One, two—violent, full-body things that sound like a bear being startled awake.
I stagger back, knocking into the calming tea tray I set out for old Mrs. Temberlin, who gasps so hard I’m afraid she might actually levitate.
“Oh dear stars!” she cries, tea sloshing. “Is the shop cursed?”
I grab the edge of the table, trying not to sneeze again. “Ivy!” I bark between wheezes. “What in ten hells did you do?”
She appears in the doorway like the world’s smuggest thundercloud. “Just a little air purification. You know, for ambiance.”
I wipe my face with a sleeve, glitter sticking to everything. “This is warfare.”
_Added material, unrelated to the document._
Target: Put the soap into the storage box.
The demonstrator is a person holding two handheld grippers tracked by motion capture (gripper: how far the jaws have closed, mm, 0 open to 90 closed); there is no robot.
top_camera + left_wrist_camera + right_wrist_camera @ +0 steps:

She grins. “This is glitter.”
Mrs. Temberlin dabs her eyes with a lace handkerchief. “Young love is so lively these days.”
We both freeze.
Ivy mutters something I don’t catch and disappears again.
I spend the next half hour trying to unstick herbal bundles from glitter and apologizing to customers who now believe our store is hosting a fae rave.
Later, when the last client leaves, I find her reorganizing the sage bundles like she didn’t just commit a war crime.
“Ivy.”
She doesn’t turn around. “Yes, General Gorran?”
“Consider this a declaration.”
“Of surrender?” she asks, all fake innocence.
“Of retaliation.”
She finally looks up. There’s a dangerous light in her eyes and the shadow of a smile that would make a lesser man reconsider his life choices.
“Good,” she says. “I was starting to get bored.”
I stare at her. “You moved my black pepper into the moonwater shelf.”
She shrugs. “It needed a better view.”
I cross my arms. “You’re a menace.”
“And you’re sneezing sparkles.”
Fair.
I don’t smile. Not exactly. But the corner of my mouth twitches, and she sees it. Her grin widens, bright and victorious.
The war is on.
And the shop feels alive again.
I don’t even remember what sets it off. Maybe it’s the way the glitter refuses to come off my beard, clinging like enchanted dandruff. Or maybe it’s Ivy tripping over a rogue bucket of moonwater and trying to pretend she meant to do that with all the grace of a half-drunk fawn.
But whatever the trigger, I laugh.
Not a chuckle. Not a grunt. A real, full-body, unrestrained laugh that cracks out of me like a dam finally giving in.